Inside the garden, the tomb of Muhammad Shah, the third ruler of the Sayyid dynasty, is the oldest structure. Alongside it are monuments from the Lodi period — the octagonal tomb of Sikandar Lodi; the Sheesh Gumbad which has a few still-unidentified graves and an adjoining mosque; the Bada Gumbad which leads to a three-tombed mosque; and a bridge called Khairpur Satpula which was built by Nawab Mirza, a noble of Mughal emperor Akbar’s court.

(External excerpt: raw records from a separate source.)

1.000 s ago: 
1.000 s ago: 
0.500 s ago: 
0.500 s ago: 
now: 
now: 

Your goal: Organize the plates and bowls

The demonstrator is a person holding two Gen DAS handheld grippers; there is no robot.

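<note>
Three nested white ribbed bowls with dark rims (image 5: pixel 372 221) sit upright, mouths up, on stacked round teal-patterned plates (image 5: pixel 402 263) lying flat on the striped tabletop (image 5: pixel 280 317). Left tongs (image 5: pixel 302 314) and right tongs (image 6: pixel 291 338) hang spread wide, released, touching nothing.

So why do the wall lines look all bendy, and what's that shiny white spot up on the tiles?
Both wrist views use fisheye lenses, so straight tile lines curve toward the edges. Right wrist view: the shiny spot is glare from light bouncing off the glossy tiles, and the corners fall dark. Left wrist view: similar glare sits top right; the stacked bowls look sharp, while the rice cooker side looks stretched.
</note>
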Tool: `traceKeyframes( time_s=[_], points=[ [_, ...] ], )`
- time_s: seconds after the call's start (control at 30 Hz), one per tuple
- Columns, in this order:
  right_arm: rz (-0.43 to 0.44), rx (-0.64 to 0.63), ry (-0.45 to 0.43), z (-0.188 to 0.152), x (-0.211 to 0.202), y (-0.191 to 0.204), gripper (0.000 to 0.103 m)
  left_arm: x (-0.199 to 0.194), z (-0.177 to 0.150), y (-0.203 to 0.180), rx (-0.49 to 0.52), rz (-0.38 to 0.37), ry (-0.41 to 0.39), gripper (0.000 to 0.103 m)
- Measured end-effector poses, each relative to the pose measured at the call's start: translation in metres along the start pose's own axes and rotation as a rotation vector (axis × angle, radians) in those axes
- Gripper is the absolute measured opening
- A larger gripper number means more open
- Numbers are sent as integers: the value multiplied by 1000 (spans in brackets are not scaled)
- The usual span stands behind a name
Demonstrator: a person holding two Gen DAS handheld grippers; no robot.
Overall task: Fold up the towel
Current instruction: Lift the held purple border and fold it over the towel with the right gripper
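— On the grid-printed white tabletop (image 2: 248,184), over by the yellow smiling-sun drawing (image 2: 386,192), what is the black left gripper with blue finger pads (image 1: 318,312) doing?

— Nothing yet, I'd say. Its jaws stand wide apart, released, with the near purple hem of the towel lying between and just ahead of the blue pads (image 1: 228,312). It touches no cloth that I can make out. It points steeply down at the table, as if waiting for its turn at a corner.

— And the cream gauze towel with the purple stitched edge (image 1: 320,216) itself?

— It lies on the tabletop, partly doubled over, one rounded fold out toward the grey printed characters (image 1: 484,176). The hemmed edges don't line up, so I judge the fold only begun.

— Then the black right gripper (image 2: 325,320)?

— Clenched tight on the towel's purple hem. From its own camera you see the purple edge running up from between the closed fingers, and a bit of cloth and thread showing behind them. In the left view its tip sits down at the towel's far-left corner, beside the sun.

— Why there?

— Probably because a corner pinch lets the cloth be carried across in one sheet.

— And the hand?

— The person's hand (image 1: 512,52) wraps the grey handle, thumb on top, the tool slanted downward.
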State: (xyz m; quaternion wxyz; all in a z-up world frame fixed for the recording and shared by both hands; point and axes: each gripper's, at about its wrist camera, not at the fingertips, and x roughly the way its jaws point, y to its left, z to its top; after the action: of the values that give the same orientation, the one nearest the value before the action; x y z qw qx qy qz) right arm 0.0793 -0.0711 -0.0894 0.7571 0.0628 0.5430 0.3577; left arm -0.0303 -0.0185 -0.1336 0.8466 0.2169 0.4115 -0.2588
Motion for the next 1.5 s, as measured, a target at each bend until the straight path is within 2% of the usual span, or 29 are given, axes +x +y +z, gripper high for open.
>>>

The area around these monuments saw yet another shift with the decline of the Mughal empire in the 19th century. “When the Mughal empire saw its decline, the Purani Dilli area, which was the Mughal capital, began to destabilise… villagers started leaving Old Delhi and began taking refuge inside these tombs. Over time, their population turned into two villages. One such settlement was known as Khairpur. Old photos show huts built around these tombs, and cattle tied nearby,” Khan says.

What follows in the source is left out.